Review Trufflehog Secret Findings

Expert security analysis workflow for triaging Trufflehog secret detection results, distinguishing real credential exposures from test/demo data.

Project Structure

All paths are relative to the project root (working directory):

threat_hunting/                    # Project root (working directory)
├── <org-name>/                    # Cloned repositories (e.g., jitsi/, tronprotocol/)
│   └── <repo-name>/               # Individual repository source code
├── findings/<org-name>/           # All scan results for an organization
│   ├── semgrep-results/
│   ├── trufflehog-results/        # Trufflehog NDJSON output files
│   │   └── <repo-name>.json
│   ├── artifact-results/
│   ├── kics-results/
│   └── reports/                   # Final consolidated reports
└── scripts/                       # ALL extraction and scanning scripts

Repository source code location: <org-name>/<repo-name>/ (e.g., jitsi/jicofo/src/main/java/...) Scan results location: findings/<org-name>/trufflehog-results/<repo-name>.json

CRITICAL: Do NOT Write Custom Scripts

All extraction scripts already exist in ./scripts/. Never write custom jq, Python, or shell scripts to parse findings. The existing scripts handle:

Complex JSON/NDJSON parsing
Large file handling
Edge cases and error handling
Consistent output formatting

Available extraction scripts:

./scripts/extract-semgrep-findings.sh - Parse semgrep results
./scripts/extract-trufflehog-findings.sh - Parse trufflehog results
./scripts/extract-artifact-findings.sh - Parse artifact results
./scripts/extract-kics-findings.sh - Parse KICS results

If you need functionality not provided by existing scripts, ask the user to update the scripts rather than writing one-off solutions.

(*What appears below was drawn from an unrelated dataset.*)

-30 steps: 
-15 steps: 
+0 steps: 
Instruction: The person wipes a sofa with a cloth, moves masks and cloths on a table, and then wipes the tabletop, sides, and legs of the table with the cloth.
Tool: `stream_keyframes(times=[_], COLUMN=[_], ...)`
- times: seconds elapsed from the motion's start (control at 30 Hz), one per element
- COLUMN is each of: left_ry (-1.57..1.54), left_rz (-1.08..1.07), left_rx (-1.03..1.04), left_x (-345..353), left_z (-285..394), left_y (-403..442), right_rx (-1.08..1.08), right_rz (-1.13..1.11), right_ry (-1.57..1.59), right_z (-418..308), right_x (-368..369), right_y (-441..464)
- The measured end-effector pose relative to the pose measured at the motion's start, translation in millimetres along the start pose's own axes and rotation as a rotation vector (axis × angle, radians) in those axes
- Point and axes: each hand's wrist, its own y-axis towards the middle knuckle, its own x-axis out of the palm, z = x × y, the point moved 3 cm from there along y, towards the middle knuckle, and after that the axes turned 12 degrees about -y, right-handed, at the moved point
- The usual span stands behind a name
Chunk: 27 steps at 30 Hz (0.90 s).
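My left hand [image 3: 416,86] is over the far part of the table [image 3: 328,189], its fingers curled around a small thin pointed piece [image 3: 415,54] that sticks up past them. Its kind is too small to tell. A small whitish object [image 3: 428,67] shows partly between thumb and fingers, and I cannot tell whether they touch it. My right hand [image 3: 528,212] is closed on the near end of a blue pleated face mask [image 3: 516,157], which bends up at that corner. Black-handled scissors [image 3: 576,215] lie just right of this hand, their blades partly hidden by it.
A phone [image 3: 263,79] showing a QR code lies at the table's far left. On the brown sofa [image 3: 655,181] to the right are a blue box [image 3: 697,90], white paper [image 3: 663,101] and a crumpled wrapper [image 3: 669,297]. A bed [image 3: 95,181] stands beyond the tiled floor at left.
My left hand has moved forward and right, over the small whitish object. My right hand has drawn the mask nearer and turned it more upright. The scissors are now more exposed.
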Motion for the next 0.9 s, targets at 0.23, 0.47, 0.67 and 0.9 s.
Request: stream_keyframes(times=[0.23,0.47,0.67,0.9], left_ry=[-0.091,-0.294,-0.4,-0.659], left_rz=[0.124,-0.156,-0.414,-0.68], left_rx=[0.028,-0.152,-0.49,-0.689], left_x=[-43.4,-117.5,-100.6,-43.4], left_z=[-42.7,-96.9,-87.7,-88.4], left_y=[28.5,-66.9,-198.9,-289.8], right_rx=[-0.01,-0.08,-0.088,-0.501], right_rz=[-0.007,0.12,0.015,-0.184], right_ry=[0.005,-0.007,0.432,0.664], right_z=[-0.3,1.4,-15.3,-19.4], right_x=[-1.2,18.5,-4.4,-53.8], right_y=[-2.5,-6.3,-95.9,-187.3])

CRITICAL: Always Use the Extraction Script First

MANDATORY: Before doing ANY manual analysis, you MUST run the extraction script to get a summary of findings:

bash

./scripts/extract-trufflehog-findings.sh <org-name>

This script:

Parses all NDJSON result files efficiently
Shows verification status, secret type, file location
Provides total counts and summary statistics
Handles empty files and edge cases automatically

DO NOT attempt to read NDJSON files directly or use Grep to parse them. The extraction script handles the format automatically.

Quick Reference

bash

# Extract from findings/ directory (per-repo NDJSON files)
./scripts/extract-trufflehog-findings.sh <org-name>                  # All repos, summary
./scripts/extract-trufflehog-findings.sh <org-name> verified         # Only verified secrets
./scripts/extract-trufflehog-findings.sh <org-name> summary <repo>   # Specific repo
./scripts/extract-trufflehog-findings.sh <org-name> count            # Counts only

# Extract from catalog scans (merged gzipped NDJSON)
./scripts/extract-trufflehog-findings.sh <org-name> --catalog         # Latest scan
./scripts/extract-trufflehog-findings.sh <org-name> --scan 2025-12-24 # Specific scan

# Scan repositories (if not already done)
./scripts/scan-secrets.sh <org-name>

Data Sources:

findings/<org>/trufflehog-results/*.json - Per-repo NDJSON (uncompressed)
catalog/tracked/<org>/scans/<timestamp>/trufflehog.json.gz - Merged scan (gzipped NDJSON)

Workflow

Step 1: Run the Extraction Script and Verify Counts

ALWAYS START HERE - Run the extraction script with count format first:

bash

# Step 1a: Get counts to verify total findings
./scripts/extract-trufflehog-findings.sh <org-name> count

# Step 1b: Then get the full summary
./scripts/extract-trufflehog-findings.sh <org-name>

CRITICAL COUNT VERIFICATION: The summary output shows "Total: N findings (M verified)" at the bottom. The total MUST match the sum of all counts from step 1a. If they don't match, the extraction may be truncating results - investigate before proceeding.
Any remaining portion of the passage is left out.